I don’t really know what I want to write about this week. Life has just been plodding along and is rapidly becoming very uninteresting to me. I know that my mundane is probably very different from your mundane. But everything here has become normal. For example, a staff member died suddenly and without warning last night. So today, there is a funeral happening at the clinic. Now, his tragic and untimely death is not “normal” at all, and there are a lot of people around that are understandably upset, especially as he was only 32 and his wife also works here. Although, many people are not that surprised by his death, as death is so common here. The part about it that is “normal” to me, is that I don’t really feel like it’s weird that there is a funeral going on about 50m from where I am sitting now. Or that I can hear one of the men that lives here, a one armed, one eyed ex-Karen National Union General, who has severe PTSD and lives in a world of his own, walking around yelling at nothing. Sometimes he sings songs – Amazing Grace and Take Me Home, Country Roads are two of his favourites. Another woman that lives here walks around rambling to herself all day.

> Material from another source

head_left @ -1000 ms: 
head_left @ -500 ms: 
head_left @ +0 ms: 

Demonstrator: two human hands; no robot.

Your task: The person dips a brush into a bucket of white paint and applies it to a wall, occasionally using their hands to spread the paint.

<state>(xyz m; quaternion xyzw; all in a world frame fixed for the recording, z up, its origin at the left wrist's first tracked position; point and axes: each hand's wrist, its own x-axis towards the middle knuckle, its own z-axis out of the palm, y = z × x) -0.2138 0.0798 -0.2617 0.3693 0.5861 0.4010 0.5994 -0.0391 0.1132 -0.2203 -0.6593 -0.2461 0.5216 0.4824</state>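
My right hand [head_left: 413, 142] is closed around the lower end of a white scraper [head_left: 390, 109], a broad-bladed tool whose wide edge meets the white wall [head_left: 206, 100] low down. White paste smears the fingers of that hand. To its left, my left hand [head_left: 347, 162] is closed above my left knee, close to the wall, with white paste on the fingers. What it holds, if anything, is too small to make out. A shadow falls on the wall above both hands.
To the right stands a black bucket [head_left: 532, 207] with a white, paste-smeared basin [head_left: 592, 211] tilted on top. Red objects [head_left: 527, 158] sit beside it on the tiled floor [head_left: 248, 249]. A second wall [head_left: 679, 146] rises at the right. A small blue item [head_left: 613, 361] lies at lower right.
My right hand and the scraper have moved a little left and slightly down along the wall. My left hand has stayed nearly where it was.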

It doesn’t seem strange anymore that there is a family of chickens living in the doorway to the Medical Inpatients department, or that there are very small children wandering around with tiny babies. Or that these small children and tiny babies often pee on the ground right next to my bare feet, instead of in a toilet. Or that as I type this, a dad is advising his three little kids on peeing on my friends bike, right outside my office window: other than at my screen, there is nowhere else for me to look but at them. It smells bad


Before I came here, the newest baby I’d ever seen was my cousin’s daughter, born in March, who was one day old when I met her. Now I see brand-spanking new babies on a daily basis. I am no longer surprised to see people of all ages getting around with only one leg, one arm or often, no legs at all. The dark red betel spit all over the ground doesn’t faze me; neither does the beautiful, creamy white of the Thanaka that the women and children apply to their faces each morning. This is all normal to me now. And that, in itself, feels like it is not normal.


Before I came here, my normal was working as little as possible at a job I hated so that I would have money to travel around the country in the weekends getting drunk, eating shit food and watching bands play. And I loved it. My normal was wearing black jeans and hoodies.
And I loved them. But I haven’t worn a pair of long pants or a long sleeved top in three months, let alone a pair of jeans or a hoodie. I also haven’t worn closed shoes in this time. Only jandals (and I have a pretty sweet jandal tan on the go). So which life is more normal? For the people that live here, my life at home would be incomprehensible. For some of you at home, my life here may be incomprehensible. “Normal” is a subjective term. Life is a subjective journey. I definitely miss my life at home, but for now, my weird life here has become very normal to me. I’m happy with that.